A drug class in continued development for a rare genetic disease is giving new hope to clinicians managing its difficult-to-treat, even possibly fatal, multifactorial symptoms in pediatric patients.
In an interview with HCPLive, Kris V. Kowdley, MD, director of the Liver Institute Northwest and professor of medicine at Elson S. Floyd College of Medicine at Washington State University, discussed Alagille syndrome, the rare condition commonly associated with cholestatic liver disease and a significant rate of pruritus among pediatric and adolescent patients.

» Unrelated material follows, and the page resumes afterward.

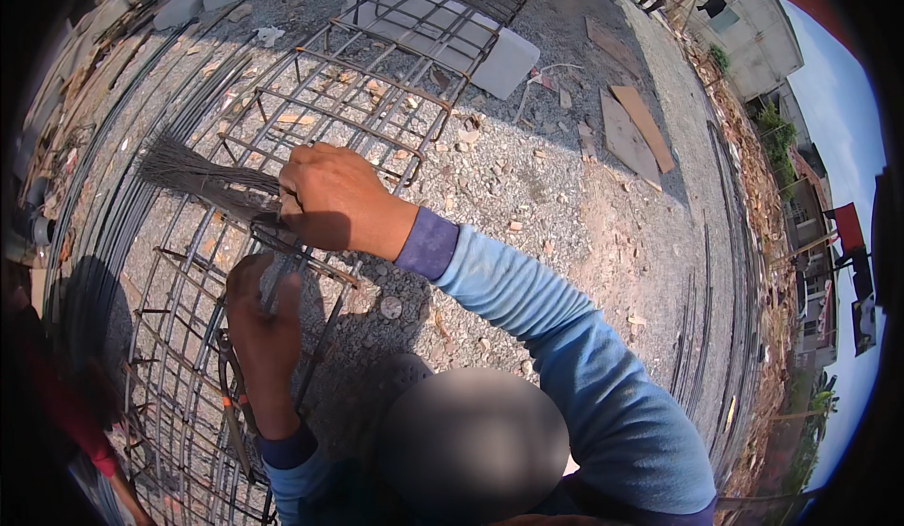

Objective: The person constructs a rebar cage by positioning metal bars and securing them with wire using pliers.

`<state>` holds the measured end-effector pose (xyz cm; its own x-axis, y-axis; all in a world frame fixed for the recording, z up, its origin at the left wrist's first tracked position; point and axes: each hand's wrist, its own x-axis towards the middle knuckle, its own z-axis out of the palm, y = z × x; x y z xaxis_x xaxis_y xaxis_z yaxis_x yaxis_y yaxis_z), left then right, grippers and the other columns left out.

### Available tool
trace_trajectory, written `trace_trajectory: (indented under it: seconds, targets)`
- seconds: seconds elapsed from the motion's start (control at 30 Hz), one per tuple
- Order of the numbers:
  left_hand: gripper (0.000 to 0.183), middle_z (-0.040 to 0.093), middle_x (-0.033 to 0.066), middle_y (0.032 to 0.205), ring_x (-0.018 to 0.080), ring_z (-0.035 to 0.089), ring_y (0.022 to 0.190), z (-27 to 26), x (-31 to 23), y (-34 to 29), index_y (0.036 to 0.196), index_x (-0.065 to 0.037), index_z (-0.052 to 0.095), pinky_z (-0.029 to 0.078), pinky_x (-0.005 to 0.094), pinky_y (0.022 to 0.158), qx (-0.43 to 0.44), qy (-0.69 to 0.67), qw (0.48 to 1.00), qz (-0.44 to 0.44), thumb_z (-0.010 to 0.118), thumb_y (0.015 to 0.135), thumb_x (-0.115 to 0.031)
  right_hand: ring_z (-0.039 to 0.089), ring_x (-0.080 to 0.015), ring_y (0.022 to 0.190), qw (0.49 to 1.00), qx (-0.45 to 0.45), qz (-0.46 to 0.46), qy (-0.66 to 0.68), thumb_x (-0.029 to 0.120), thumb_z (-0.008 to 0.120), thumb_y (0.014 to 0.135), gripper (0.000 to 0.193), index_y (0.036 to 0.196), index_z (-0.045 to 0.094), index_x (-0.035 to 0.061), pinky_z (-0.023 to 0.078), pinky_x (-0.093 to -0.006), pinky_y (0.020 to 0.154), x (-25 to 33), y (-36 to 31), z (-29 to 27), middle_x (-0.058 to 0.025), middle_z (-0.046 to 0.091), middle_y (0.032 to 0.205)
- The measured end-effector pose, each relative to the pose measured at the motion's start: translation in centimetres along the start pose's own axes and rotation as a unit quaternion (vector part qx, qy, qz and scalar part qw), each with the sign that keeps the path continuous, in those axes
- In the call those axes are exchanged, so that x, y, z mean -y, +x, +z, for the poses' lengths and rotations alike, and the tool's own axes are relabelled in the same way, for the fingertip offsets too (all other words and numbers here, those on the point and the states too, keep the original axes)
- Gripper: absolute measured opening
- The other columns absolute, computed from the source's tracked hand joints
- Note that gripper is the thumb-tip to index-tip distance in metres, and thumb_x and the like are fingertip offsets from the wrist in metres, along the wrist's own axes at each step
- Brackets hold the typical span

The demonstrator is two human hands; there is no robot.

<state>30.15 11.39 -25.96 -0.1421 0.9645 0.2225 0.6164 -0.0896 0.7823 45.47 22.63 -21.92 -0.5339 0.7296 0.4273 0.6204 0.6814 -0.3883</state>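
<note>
While pinching a fan-ended bundle of thin black wire (179, 163) in the right hand (334, 196), leans over a long cage of grey and rusty steel bars (353, 123). Has the wire just over the cage, with loose ends to the left (much like an old broom). Holds the left hand (264, 338) just below, with bent fingers and a thumb set apart. Cannot tell whether touching the bars. Near that wrist, can spot a dark thing with orange marks (229, 398). Farther left, can see long dark steel rods (122, 140); up ahead, a big pale block (513, 64).
</note>
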Motion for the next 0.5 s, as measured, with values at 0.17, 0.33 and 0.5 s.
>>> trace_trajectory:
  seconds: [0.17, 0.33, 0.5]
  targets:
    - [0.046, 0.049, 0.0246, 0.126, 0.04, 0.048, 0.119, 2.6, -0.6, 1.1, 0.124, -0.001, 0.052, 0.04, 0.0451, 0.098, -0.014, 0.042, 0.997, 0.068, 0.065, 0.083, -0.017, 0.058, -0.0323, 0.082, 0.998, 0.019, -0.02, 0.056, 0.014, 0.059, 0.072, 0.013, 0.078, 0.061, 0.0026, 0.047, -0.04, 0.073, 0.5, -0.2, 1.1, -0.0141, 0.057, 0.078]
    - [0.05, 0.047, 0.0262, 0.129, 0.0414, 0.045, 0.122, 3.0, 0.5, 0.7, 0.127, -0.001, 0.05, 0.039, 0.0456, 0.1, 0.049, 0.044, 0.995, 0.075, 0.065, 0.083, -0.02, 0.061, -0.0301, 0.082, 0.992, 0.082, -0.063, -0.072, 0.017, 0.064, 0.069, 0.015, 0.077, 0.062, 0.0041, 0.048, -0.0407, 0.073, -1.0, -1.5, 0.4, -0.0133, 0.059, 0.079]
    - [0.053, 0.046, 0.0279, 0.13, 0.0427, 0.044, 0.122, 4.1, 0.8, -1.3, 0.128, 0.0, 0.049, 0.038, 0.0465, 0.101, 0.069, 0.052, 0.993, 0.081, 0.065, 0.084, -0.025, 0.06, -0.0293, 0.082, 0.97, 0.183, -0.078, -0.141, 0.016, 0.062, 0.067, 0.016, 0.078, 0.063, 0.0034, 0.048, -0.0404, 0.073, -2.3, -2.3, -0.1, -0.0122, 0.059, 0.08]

The former symptom is linked to significant risk of premature mortality; the latter symptom is a major burden on young patients and their caregivers.
“I think for patients with Alagille syndrome who have severe pruritus, they’re really affected by it—and these are children,” Kowdley said. “They may not be able to articulate or recognize their symptoms. And they suffer; it’s very impactful for their families and parents.”
In recent years, investigators have developed and built supporting clinical evidence for ileal bile acid transporter (IBAT) inhibitor therapies—a drug class that’s reached the market through the US Food and Drug Administration (FDA) and have shown benefit for cholestatic liver disease and improved patient outcomes relative to expected historical data.
“And now that we have this new class of drug that actually block reabsorption of bile acids in the terminal ileum, that’s been a major advance at least for treating the liver disease in patients with Alagille,” Kowdley said.
Another IBAT inhibitor, odevixibat, will be under FDA review for the treatment of Alagille syndrome this summer. Kowdley stressed its progression among other agents in the drug class is a key benefit for prescribing hepatologists.
“The fact we now have data suggesting not only improved outcomes but improved survival in comparison to historical control data is impactful for several reasons,” Kowdley said. Among the reasons is that he and colleagues can now use increasing real-world evidence to show effect of therapies like the number of IBAT inhibitors in development for Alagille syndrome and other forms of genetic cholestatic syndromes.
“I think these have the potential,” he explained. “Certainly, it’s less clear whether they’re going to modify disease, but it’s very clear that they have a very dramatic effect on improving quality of life.”